Rite 13, Pt. 1

Rite 13. It sounds ominous, doesn’t it? It’s way scarier than you can possibly imagine.

A few months ago I was sitting in church, innocently zoning out in my pew. The next thing I knew a bunch of kids I’ve known since they were toddlers were called to the front along with their parents. What followed was the single most devastating ritual I’ve ever witnessed. I began weeping uncontrollably. I felt keen empathy for the poor parents, many of them good friends of mine, who were standing at the altar with their children, completely exposed as they dissolved into quivering puddles of tears. It took every ounce of willpower I possessed not to make the sanctuary reverberate with my ugly racking sobs.

What I was witnessing was “Rite 13,” a relatively new tradition and liturgy created in the eighties by sadistic Episcopalians in Durham, North Carolina to torture unsuspecting parents of adolescents everywhere. (As if we didn’t have enough to deal with already). It was conceived as a Protestant version of the bar and bat mitzvah of the Jewish tradition. This rite of passage has been adopted by many churches, including the Presbyterian church my family attends. Around their 13th birthday, youth are invited to participate in this liturgy with their parents.

This past Sunday my almost 13 year old son went through his Rite 13. I’ve been dreading this Sunday ever since witnessing the first one. Not wanting to make a complete spectacle of myself and embarrass him in front of all of his peers and the entire church with my ugly crying, I trained for this Sunday like it was an Olympic sport. Here’s how it all went down:

Over breakfast we discussed strategy. My son offered to piss me off so I wouldn’t cry.

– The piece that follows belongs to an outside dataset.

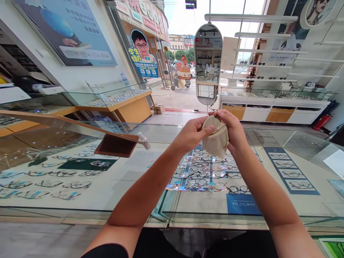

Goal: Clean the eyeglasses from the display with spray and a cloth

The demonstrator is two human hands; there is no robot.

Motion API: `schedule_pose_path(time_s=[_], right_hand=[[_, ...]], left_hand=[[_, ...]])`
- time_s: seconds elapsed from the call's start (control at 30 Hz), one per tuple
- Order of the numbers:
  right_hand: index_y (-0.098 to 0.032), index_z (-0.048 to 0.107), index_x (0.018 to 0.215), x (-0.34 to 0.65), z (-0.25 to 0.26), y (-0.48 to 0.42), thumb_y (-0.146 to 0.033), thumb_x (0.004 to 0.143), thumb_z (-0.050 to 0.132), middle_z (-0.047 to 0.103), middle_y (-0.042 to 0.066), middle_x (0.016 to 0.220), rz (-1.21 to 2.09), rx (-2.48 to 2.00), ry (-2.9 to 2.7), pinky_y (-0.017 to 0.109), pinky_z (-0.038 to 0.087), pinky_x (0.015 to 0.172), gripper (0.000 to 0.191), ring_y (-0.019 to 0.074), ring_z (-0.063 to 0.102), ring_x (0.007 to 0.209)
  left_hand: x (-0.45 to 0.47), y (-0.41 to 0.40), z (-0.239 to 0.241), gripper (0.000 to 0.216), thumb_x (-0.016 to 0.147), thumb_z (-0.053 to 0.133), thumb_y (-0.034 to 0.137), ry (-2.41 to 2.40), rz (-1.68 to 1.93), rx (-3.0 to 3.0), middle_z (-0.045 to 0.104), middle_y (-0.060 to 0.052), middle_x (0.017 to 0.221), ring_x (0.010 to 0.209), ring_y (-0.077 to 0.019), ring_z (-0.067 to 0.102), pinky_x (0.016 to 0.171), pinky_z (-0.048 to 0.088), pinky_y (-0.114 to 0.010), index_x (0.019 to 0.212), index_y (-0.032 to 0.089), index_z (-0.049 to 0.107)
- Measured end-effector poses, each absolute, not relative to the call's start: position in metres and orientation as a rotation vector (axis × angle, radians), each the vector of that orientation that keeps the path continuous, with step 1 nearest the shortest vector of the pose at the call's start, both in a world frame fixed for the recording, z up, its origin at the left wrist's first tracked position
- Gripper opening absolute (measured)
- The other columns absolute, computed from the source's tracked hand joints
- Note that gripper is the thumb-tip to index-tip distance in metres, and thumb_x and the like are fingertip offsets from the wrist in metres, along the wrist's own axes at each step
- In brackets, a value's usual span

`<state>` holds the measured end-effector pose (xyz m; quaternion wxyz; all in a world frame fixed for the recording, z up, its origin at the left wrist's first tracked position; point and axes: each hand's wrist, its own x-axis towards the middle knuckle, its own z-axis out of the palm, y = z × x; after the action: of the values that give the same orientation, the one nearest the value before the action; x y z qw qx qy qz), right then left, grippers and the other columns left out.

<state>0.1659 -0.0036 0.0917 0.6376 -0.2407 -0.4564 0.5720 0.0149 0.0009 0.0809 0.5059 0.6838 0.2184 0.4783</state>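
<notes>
Above the glass counter I hold up a beige cleaning cloth (215,141), bunched between my hands and hanging down. My left hand (192,134) pinches its left side, with the thumb lying across the front. On the other side, my right hand (234,127) has its fingers closed on the cloth's top and right edge. A thin-rimmed pair of glasses (215,101) sticks up just above my fingertips, its lower part hidden by the cloth and hands. Which fingers grip the frame, I cannot tell. Under the glass below lie several rows of eyeglasses (197,173).
A small white bottle (144,141) stands on the glass counter (131,179), near a brown tray-like object (116,145) at left. An oval mirror (209,64) rises beyond my hands. Display cabinets (268,107) line the far right, and another wooden showcase (131,107) stands at left.
</notes>
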Motion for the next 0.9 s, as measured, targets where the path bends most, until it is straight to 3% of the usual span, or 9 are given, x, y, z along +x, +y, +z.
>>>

“OK. That shouldn’t be too hard,” I readily agreed.

He wasn’t convinced. He kept narrowing his eyes at me and saying, “You’re not going to cry, right?”

I cracked my knuckles and said, “Nope. It’s going to be fine. I’ve got this.”

I told him he had to look respectable. I pulled out a pair of wrinkled khakis from the pile of clean, but unfolded laundry. They were horribly stained! I dug around his drawers and found an alternative: a pair of navy blue pants.

“Here, put these on!”

“Why can’t I just wear jeans?”

“PUT THEM ON!” I barked shrilly.

“Well, actually, I CAN’T, because the button’s missing.”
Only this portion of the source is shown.